[Exercise]
From the records below, extract all the text exactly and leave the images behind.

Data records
..............................

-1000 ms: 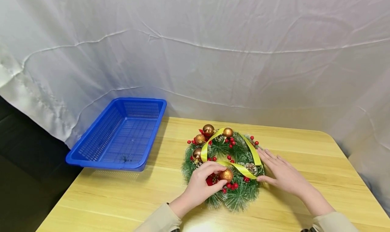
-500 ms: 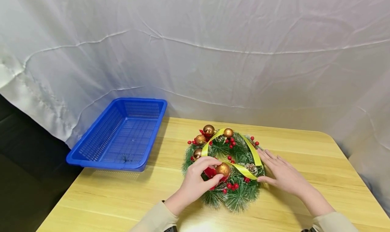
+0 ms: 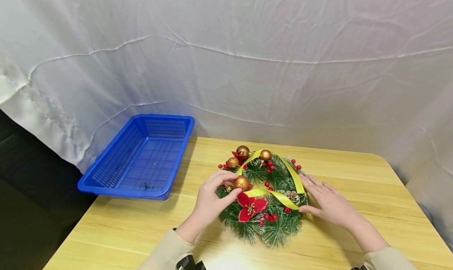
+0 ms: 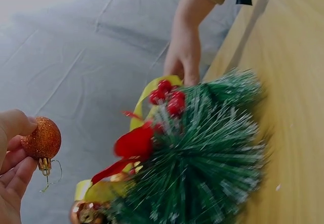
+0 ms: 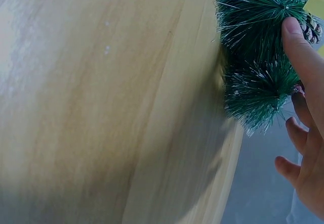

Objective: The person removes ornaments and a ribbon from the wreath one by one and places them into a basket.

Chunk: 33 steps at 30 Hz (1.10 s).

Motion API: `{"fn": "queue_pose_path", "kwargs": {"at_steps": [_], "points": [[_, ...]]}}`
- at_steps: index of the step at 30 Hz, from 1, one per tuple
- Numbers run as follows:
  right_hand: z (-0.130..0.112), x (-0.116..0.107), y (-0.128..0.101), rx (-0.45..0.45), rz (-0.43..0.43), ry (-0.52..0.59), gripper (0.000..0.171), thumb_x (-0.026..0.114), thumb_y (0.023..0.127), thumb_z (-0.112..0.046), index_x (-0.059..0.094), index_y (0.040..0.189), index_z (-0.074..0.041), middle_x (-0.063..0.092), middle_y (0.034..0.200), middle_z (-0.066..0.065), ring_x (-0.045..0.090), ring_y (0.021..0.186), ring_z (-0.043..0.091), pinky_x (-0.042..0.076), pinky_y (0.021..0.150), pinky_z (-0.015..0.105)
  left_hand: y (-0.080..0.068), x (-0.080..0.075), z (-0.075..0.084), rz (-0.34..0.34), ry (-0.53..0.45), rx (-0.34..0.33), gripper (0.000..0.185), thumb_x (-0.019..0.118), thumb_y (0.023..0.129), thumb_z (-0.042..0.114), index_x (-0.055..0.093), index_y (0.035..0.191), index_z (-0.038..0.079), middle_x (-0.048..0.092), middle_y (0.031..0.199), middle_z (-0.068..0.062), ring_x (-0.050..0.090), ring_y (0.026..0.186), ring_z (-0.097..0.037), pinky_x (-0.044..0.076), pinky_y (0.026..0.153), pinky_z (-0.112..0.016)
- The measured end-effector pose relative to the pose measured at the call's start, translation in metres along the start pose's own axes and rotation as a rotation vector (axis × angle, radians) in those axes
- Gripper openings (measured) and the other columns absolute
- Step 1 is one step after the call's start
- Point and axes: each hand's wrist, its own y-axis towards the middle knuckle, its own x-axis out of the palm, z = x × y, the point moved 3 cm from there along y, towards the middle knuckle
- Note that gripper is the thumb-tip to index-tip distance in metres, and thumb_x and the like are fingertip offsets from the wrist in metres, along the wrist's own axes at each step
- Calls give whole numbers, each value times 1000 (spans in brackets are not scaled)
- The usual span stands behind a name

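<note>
A glittery copper bauble (image 4: 42, 139) with a gold cap and a thin loop is pinched between the thumb and fingers of my left hand (image 3: 211, 201). In the head view it hangs over the left side of a green wreath (image 3: 277, 230). The wreath carries a red poinsettia (image 3: 251, 207), red berries, a pine cone (image 3: 292, 196), other copper baubles (image 3: 242, 152) and a yellow ribbon (image 3: 296, 178). At the wreath's right edge rests my right hand (image 3: 330, 201), fingers extended. Its thumb touches the green needles (image 5: 258, 11) in the right wrist view.
A blue mesh basket (image 3: 177, 159) stands at the table's left back, with a small dark sprig (image 3: 145, 184) inside. Light wood table (image 3: 354, 171) lies under the wreath. A grey-white cloth (image 3: 247, 65) hangs behind.
My left hand has carried the bauble from the wreath's front middle to its left side, uncovering the red poinsettia. My right hand has stayed in place.
</note>
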Motion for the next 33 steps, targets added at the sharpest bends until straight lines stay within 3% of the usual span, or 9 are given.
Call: {"fn": "queue_pose_path", "kwargs": {"at_steps": [7,21,26,30,33], "points": [[-1,-1,-1,-11,5,0,93,52,86,-63,11,154,-15,19,155,11,23,138,38,15,111,58,7,-22,-1,66,38,-32,35,78,77,3,67,110,6,65,107,-3,64,89,-17,52,86,-31],[2,3,-1,-6,20,8,94,54,85,-64,13,154,-15,20,155,9,24,139,37,13,112,55,12,-61,-16,167,96,-43,34,79,74,-3,69,106,1,65,105,-10,64,88,-21,53,83,-26],[2,3,-1,-3,20,7,95,54,84,-65,13,154,-16,19,156,8,23,139,36,16,111,58,13,-72,-6,203,81,-49,34,76,70,-14,67,102,-8,63,102,-19,63,86,-28,53,82,-30],[2,3,-1,-9,23,7,94,54,85,-64,12,154,-16,19,156,8,24,139,37,15,111,58,16,-83,7,236,143,-41,31,76,70,-16,66,99,-10,64,99,-21,63,83,-31,53,81,-29],[3,3,-1,-5,19,9,94,54,85,-64,11,155,-16,19,156,8,24,139,37,14,111,57,16,-91,8,250,166,-50,30,76,71,-15,66,99,-10,64,99,-21,64,82,-32,54,80,-29]]}}
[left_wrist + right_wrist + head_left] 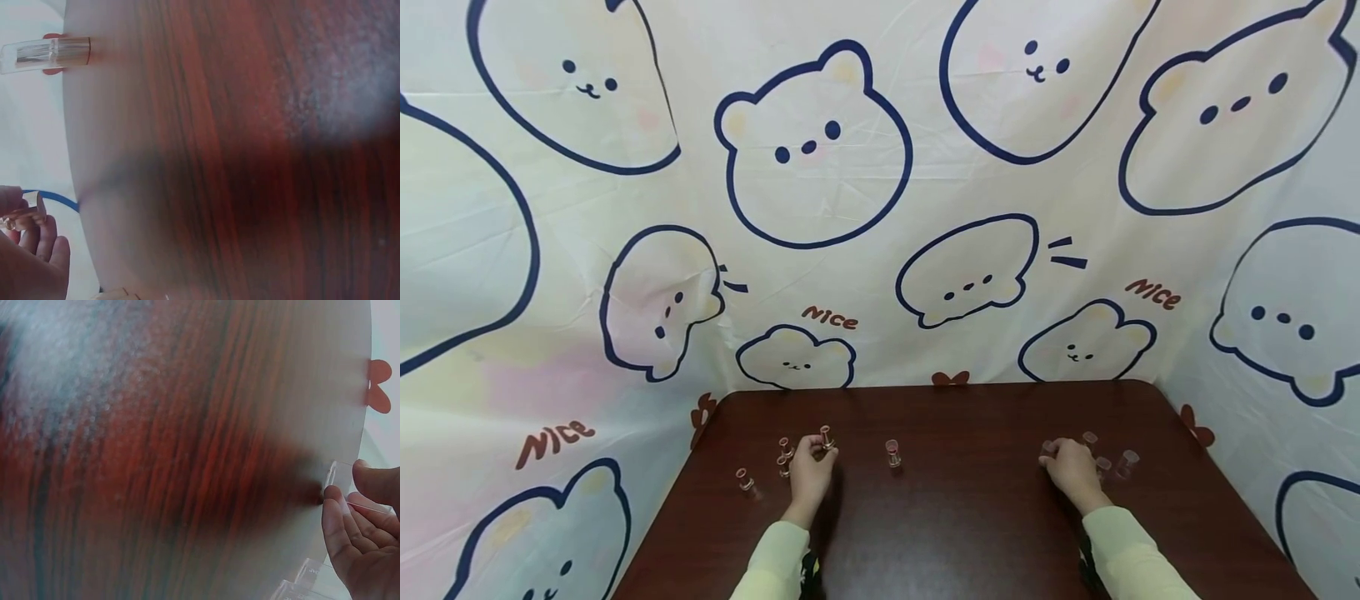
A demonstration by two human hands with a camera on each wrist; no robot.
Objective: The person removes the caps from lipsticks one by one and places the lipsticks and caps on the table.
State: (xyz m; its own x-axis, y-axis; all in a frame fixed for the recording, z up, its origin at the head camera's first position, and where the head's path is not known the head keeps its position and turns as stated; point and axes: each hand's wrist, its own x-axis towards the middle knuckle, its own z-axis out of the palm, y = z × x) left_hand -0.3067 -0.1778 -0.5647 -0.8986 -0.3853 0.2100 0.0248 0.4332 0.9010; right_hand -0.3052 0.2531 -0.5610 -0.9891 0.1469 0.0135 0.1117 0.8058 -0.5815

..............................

[Output of the task]
-1000 ms: 
-500 ms: 
+0 ms: 
+0 ms: 
+0 ms: 

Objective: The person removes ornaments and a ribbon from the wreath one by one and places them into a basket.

Chunk: 33 steps at 30 Hz (1.10 s).

Motion API: `{"fn": "queue_pose_path", "kwargs": {"at_steps": [_], "points": [[_, ...]]}}`
- at_steps: index of the step at 30 Hz, from 1, one per tuple
- Numbers run as follows:
  right_hand: z (-0.130..0.112), x (-0.116..0.107), y (-0.128..0.101), rx (-0.45..0.45), rz (-0.43..0.43), ry (-0.52..0.59), gripper (0.000..0.171), thumb_x (-0.026..0.114), thumb_y (0.023..0.127), thumb_z (-0.112..0.046), index_x (-0.059..0.094), index_y (0.040..0.189), index_z (-0.074..0.041), middle_x (-0.063..0.092), middle_y (0.034..0.200), middle_z (-0.066..0.065), ring_x (-0.045..0.090), ring_y (0.021..0.186), ring_z (-0.043..0.091), pinky_x (-0.042..0.076), pinky_y (0.021..0.150), pinky_z (-0.015..0.105)
  left_hand: y (-0.080..0.068), x (-0.080..0.075), z (-0.075..0.084), rz (-0.34..0.34), ry (-0.53..0.45), rx (-0.34..0.33), gripper (0.000..0.185), thumb_x (-0.019..0.118), thumb_y (0.023..0.129), thumb_z (-0.042..0.114), index_x (-0.055..0.093), index_y (0.035..0.191), index_z (-0.038..0.079), middle_x (-0.048..0.092), middle_y (0.031..0.199), middle_z (-0.068..0.062), ring_x (-0.050..0.090), ring_y (0.026..0.186), ring_z (-0.097..0.037), pinky_x (-0.044..0.076), pinky_y (0.026..0.153), pinky_z (-0.112..0.016)
- The measured end-effector pose relative to the pose measured at the call's start, translation in metres along the start pose's own axes and rotation as a rotation vector (axis × angle, radians) in those axes
- Gripper openings (measured) and the other columns absolute
- Step 1 is one step after the call's start
- Point and axes: each hand's wrist, its own y-axis towards the middle knuckle, its own x-axis out of the palm, z = x × y, the point moved 3 cm from there along y, towards the middle knuckle
- Note that gripper is the thumb-tip to index-tip distance in metres, and thumb_x and the like are fingertip offsets from the wrist in metres, along the wrist's own axes at each step
- Calls give whole numbers, each value times 1000 (spans in brackets are not scaled)
- The usual span stands behind a name

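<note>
A glittery copper bauble (image 4: 42, 139) with a gold cap and a thin loop is pinched between the thumb and fingers of my left hand (image 3: 211, 201). In the head view it hangs over the left side of a green wreath (image 3: 277, 230). The wreath carries a red poinsettia (image 3: 251, 207), red berries, a pine cone (image 3: 292, 196), other copper baubles (image 3: 242, 152) and a yellow ribbon (image 3: 296, 178). At the wreath's right edge rests my right hand (image 3: 330, 201), fingers extended. Its thumb touches the green needles (image 5: 258, 11) in the right wrist view.
A blue mesh basket (image 3: 177, 159) stands at the table's left back, with a small dark sprig (image 3: 145, 184) inside. Light wood table (image 3: 354, 171) lies under the wreath. A grey-white cloth (image 3: 247, 65) hangs behind.
My left hand has carried the bauble from the wreath's front middle to its left side, uncovering the red poinsettia. My right hand has stayed in place.
</note>
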Motion for the next 33 steps, targets added at the sharpest bends until straight lines stay within 3% of the usual span, or 9 are given.
Call: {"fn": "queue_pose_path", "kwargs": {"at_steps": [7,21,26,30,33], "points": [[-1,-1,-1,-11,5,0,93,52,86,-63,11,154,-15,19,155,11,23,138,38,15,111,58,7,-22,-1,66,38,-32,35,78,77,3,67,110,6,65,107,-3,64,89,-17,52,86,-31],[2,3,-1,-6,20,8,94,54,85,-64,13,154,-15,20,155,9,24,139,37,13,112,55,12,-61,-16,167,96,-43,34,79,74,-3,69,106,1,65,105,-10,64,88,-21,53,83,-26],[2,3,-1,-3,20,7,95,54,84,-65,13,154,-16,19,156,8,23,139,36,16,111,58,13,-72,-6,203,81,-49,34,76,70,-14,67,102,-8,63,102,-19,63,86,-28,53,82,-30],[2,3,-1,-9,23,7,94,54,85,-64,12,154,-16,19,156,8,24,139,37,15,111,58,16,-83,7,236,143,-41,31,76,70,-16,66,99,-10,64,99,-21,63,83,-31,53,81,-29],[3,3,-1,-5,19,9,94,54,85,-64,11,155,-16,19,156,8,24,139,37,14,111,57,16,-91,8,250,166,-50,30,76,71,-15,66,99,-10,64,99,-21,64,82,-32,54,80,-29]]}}
[left_wrist + right_wrist + head_left] 
A demonstration by two human hands with a camera on each wrist; no robot.
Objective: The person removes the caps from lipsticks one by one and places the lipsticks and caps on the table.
State: (xyz m; its own x-axis, y-axis; all in a frame fixed for the recording, z up, its origin at the head camera's first position, and where the head's path is not known the head keeps its position and turns as stated; point and axes: each hand's wrist, its own x-axis towards the middle knuckle, its own z-axis out of the palm, y = z × x) left_hand -0.3067 -0.1778 -0.5647 -0.8986 -0.3853 0.2100 0.0248 0.4332 0.9010; right_hand -0.3052 0.2531 -0.5610 -0.9891 0.1469 0.0135 0.1117 0.8058 -0.5815

The answer has been supplied in full.